TASK REQUIREMENTS:
A word-for-word printout of the listing below is needed.

DATA BELOW:
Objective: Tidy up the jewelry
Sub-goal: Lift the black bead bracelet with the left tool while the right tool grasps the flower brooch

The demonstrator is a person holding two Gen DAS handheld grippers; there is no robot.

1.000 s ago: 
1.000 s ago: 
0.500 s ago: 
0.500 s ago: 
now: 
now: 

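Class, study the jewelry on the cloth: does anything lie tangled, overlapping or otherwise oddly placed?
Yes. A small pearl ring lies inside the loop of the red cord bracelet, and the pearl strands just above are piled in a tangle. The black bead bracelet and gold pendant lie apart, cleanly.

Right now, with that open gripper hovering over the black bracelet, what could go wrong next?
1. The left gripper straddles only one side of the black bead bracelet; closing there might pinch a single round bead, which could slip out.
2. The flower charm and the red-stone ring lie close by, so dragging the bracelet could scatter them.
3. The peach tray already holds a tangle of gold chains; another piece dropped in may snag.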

SOLVED PROBLEM:
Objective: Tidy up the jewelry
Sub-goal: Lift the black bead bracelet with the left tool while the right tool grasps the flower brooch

The demonstrator is a person holding two Gen DAS handheld grippers; there is no robot.

1.000 s ago: 
1.000 s ago: 
0.500 s ago: 
0.500 s ago: 
now: 
now: 

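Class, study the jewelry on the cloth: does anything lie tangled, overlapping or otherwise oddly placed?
Yes. A small pearl ring lies inside the loop of the red cord bracelet, and the pearl strands just above are piled in a tangle. The black bead bracelet and gold pendant lie apart, cleanly.

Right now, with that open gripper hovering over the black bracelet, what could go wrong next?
1. The left gripper straddles only one side of the black bead bracelet; closing there might pinch a single round bead, which could slip out.
2. The flower charm and the red-stone ring lie close by, so dragging the bracelet could scatter them.
3. The peach tray already holds a tangle of gold chains; another piece dropped in may snag.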

No more output is needed for this exercise.